Thinking in Systems, a Short ReviewMarch 7, 2019
We know models to be untrue, but if they are close enough to reality we can use models to learn, imagine potential futures, and make better decisions. Donella Meadows’ Thinking in Systems is a study of models, and the ways in which seemingly different problems in various settings can be understood using the toolset of stock and flow analysis. In this context, flows represent a rate of change in some unit, while stocks are the accumulation of that unit; the system’s memory of the history of changing flows. Her book argues that common structures arise from the interaction of simple sub-systems, and that by pattern-matching against a few archetypes we can grasp the long term behavior of many systems. She suggests that we should treat complex system structure as the source of behavior, and think of everything else as epiphenomena. Paraphrasing Meadows, we can use the fact that similar feedback loops lead to similar dynamics to simplify the task of understanding the world around us.
Starting with the simplest examples (think a tub being filled with water) Meadows takes the reader through what she calls the “Systems Zoo,” a collection of systems pulled out of context into neat self-contained examples. The conversation quickly moves from tubs and thermostats on to small inventory systems, and eventually to population dynamics and even whole economies. The idea of being able to apply the same abstraction to understand such diverse systems permeates the book, which while published in 2008 was originally drafted in 1993. Reading it made me wonder how engineering education has evolved in the last ~30 years. The generalization I just mentioned was not new to me today, but I remember the power of that abstraction being surprising during my first years of college, where it was an essential part of the engineering curriculum. From how the book is written, it seems like its centrality wasn’t widespread back then, although I have no data to back that claim.
The most useful and applicable part of the book for me was the discussion about boundaries and tradeoffs:
There is no single, legitimate boundary to draw around a system. We have to invent boundaries for clarity and sanity; and boundaries can produce problems when we forget that we artificially created them. When you draw boundaries too narrowly, the system surprises you.
Whatever assumptions we make along the way end up embedded in our models. We draw up artificial boxes and assume everything else away, compressing the world and baking in our biases.
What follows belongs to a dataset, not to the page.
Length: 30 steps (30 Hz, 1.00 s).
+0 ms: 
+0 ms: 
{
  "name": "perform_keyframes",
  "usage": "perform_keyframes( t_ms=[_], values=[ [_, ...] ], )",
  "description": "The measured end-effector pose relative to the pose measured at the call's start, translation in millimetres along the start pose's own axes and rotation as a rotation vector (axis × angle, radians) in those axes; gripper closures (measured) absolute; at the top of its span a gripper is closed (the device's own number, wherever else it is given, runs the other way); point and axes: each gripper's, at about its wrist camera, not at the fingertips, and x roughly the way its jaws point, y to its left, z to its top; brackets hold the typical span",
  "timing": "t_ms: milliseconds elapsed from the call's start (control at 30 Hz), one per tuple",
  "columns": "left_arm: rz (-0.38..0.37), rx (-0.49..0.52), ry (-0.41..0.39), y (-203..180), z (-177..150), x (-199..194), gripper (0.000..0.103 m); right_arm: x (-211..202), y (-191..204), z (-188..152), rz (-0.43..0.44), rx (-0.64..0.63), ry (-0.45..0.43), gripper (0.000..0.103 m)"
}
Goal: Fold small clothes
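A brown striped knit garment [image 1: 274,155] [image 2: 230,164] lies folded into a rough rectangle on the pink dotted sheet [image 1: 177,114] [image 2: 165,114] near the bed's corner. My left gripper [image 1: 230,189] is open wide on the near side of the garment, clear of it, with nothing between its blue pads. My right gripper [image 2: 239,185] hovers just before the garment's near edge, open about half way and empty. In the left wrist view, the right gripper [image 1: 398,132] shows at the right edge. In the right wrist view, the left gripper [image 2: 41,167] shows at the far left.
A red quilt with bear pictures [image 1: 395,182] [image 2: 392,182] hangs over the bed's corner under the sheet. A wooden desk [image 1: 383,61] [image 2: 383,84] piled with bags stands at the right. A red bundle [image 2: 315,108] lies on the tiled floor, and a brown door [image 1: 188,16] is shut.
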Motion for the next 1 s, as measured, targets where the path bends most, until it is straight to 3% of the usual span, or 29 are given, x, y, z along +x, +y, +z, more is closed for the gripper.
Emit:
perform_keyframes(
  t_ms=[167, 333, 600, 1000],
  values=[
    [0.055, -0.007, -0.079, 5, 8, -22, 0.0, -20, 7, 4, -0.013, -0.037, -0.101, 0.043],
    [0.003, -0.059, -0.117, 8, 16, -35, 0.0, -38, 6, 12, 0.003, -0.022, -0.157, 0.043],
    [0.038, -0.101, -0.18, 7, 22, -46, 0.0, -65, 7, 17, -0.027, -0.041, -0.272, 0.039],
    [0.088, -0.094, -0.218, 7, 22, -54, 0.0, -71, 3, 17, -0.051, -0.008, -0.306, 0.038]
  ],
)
This is true in the world of programming, where we constantly make assumptions about time, names, and more, but its also true in economics with homo economicus and perfect information. For example, she brings up the variables most commonly solved for in economic models:
Economics evolved in a time when labor and capital were the most common limiting factors to production. Therefore, most economic production functions keep track only of these two factors (and sometimes technology). As the economy grows realteive to the ecosystem, however, and the limiting factors shift […] the traditional focus on only capital and labor becomes increasingly unhelpful.
The decision to use labor and capital as independent variables is so ingrained in the discipline that we don’t even question the exclusion of other metrics. Meadows invites us to reconsider many of these given ideas, and insists that good models should acknowledge the trade-offs inherent in these forgotten decisions. Other fields are also plagued with similar problems of implicit and forgotten assumptions. The book mentions a few in passing, then takes a turn and deep dives into sustainability and ideas around the limiting factors of growth.
While I enjoyed reading it, and would recommend it to people who haven’t studied systems thinking before, the book left me somewhat disappointed, wanting more. Its tagline as a “primer” is apt. The little math there is appears in the appendix — and even then it is simplified — and the high level explanations are sprinkled with simple diagrams. If you have recommendations for other books in this area that go deeper into the technicalities, please let me know.
Decision making in complex systems is hard, especially when aiming for long term goals under uncertain conditions. Meadows’ prescription of thinking about systems hollistically is the only way to tame unpredictability. Systems thinking is about finding leverage points and determining bottlenecks. If through analysis we can establish which aspects of a system are most likely to change the system’s behavior, we can develop solutions around those critical points, take advantage of the system’s built-in feedback loops, and move a step or two closer to our objective.